◆ DIRECTIONS:
Return each line exactly as written. Begin with the first line of the entries and end with the line that has "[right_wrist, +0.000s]".

(Data extracted from a collection)
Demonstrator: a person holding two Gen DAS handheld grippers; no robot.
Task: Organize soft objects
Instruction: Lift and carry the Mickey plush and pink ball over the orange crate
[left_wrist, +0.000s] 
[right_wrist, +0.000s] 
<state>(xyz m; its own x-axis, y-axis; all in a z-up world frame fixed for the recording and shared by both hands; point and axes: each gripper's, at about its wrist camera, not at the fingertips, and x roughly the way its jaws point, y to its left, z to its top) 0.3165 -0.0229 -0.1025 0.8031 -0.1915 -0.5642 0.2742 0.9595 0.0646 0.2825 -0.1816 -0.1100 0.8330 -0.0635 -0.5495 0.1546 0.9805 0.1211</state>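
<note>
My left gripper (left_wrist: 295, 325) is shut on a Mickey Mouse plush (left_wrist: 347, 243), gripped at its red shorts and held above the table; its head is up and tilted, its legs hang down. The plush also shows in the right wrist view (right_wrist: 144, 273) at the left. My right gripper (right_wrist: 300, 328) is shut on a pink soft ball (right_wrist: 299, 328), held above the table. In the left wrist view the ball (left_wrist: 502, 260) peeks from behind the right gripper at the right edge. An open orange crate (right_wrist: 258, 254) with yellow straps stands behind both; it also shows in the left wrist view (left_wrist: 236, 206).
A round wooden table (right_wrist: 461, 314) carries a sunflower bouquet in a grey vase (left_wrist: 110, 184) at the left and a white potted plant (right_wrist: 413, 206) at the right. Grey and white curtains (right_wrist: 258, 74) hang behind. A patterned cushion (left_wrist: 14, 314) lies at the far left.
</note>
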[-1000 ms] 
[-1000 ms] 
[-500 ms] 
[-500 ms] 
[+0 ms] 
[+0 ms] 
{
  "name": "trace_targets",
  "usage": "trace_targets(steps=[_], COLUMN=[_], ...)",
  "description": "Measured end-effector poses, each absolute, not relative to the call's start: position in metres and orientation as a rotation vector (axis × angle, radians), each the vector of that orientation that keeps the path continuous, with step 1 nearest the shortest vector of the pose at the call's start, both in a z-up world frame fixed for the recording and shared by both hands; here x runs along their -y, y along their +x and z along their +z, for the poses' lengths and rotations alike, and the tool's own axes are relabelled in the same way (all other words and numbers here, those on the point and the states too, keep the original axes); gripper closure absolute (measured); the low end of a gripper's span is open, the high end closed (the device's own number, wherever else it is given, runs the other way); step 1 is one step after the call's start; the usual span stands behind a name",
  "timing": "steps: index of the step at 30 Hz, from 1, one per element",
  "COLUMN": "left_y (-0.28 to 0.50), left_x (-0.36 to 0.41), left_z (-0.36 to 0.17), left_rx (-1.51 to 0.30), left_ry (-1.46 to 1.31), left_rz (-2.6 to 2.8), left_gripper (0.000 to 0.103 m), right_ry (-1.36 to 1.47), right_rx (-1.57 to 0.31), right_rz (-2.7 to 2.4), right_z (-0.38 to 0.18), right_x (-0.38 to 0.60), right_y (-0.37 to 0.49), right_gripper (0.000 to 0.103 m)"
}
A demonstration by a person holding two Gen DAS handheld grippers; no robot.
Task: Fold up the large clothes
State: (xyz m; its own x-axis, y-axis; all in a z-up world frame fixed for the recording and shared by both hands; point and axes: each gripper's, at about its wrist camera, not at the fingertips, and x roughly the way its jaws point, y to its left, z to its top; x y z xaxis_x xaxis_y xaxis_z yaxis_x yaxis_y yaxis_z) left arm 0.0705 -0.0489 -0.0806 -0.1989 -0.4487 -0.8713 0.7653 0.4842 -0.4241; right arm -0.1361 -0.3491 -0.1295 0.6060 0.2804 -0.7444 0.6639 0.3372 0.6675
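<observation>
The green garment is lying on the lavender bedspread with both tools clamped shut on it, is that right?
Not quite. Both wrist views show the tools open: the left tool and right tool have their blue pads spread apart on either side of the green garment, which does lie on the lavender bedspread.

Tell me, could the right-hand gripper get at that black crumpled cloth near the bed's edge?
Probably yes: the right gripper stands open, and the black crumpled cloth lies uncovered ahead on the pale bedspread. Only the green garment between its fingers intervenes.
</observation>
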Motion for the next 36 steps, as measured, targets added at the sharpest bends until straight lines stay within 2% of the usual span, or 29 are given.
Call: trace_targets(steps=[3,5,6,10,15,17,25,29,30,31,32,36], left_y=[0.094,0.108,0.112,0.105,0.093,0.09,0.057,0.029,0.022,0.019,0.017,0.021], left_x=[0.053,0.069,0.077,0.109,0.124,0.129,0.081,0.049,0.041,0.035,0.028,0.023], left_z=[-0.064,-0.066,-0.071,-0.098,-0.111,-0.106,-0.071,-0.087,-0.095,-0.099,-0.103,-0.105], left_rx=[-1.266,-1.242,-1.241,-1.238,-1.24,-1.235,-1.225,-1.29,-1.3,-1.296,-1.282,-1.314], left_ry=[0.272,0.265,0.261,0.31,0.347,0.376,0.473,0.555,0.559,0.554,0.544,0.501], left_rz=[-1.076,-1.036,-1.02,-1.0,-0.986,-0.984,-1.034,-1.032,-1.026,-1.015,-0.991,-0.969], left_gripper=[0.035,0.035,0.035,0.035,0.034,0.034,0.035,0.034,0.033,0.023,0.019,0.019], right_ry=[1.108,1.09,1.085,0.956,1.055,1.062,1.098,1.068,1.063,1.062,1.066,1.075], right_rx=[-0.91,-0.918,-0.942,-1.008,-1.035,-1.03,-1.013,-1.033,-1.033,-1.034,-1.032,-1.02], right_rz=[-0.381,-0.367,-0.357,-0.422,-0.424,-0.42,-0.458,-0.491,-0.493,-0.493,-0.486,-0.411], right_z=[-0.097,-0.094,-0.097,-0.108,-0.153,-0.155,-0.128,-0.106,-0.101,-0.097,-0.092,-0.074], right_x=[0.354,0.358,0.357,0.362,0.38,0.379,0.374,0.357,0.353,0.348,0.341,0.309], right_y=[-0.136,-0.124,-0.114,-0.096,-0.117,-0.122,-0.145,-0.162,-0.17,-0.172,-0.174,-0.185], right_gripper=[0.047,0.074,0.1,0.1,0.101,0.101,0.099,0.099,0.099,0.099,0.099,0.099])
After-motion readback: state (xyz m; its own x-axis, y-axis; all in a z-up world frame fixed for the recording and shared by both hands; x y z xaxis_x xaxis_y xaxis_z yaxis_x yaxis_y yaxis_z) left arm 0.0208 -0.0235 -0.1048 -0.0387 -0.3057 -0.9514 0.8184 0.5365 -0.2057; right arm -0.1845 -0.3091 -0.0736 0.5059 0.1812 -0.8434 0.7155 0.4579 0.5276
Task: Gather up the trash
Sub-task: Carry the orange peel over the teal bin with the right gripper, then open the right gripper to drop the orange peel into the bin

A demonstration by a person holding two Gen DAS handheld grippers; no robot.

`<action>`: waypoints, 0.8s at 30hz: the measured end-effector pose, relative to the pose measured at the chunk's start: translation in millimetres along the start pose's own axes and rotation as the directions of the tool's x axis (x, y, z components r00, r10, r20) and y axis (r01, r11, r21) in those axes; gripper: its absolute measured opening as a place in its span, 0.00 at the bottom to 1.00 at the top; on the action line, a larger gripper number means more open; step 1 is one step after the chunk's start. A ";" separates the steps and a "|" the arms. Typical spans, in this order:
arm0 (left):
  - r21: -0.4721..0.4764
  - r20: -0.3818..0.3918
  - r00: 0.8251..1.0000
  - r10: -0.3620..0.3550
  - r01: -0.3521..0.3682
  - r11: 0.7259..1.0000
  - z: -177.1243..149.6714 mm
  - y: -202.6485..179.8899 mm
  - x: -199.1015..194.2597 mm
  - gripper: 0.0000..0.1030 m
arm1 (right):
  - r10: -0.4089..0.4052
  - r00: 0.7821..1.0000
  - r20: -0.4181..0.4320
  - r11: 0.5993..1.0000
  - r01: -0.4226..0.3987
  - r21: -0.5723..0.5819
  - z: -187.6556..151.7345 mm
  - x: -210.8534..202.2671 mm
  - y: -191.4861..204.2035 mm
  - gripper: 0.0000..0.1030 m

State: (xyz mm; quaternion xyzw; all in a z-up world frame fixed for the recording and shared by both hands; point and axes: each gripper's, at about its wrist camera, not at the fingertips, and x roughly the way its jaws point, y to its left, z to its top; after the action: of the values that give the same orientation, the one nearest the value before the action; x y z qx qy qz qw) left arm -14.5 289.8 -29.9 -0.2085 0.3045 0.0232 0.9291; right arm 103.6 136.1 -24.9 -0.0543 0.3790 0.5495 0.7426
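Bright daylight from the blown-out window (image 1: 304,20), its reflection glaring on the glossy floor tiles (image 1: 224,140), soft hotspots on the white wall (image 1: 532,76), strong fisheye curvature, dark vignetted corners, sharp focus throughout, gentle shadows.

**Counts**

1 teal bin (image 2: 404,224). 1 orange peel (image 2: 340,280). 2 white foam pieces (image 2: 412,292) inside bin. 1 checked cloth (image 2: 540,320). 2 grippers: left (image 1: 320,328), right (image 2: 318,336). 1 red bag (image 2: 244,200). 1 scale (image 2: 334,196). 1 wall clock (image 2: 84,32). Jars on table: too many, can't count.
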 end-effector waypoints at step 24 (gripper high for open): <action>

◆ WRITTEN RESPONSE:
Demonstrator: a person holding two Gen DAS handheld grippers; no robot.
Task: Organize soft objects
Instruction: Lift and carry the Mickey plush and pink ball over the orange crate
[left_wrist, +0.000s] 
[right_wrist, +0.000s] 

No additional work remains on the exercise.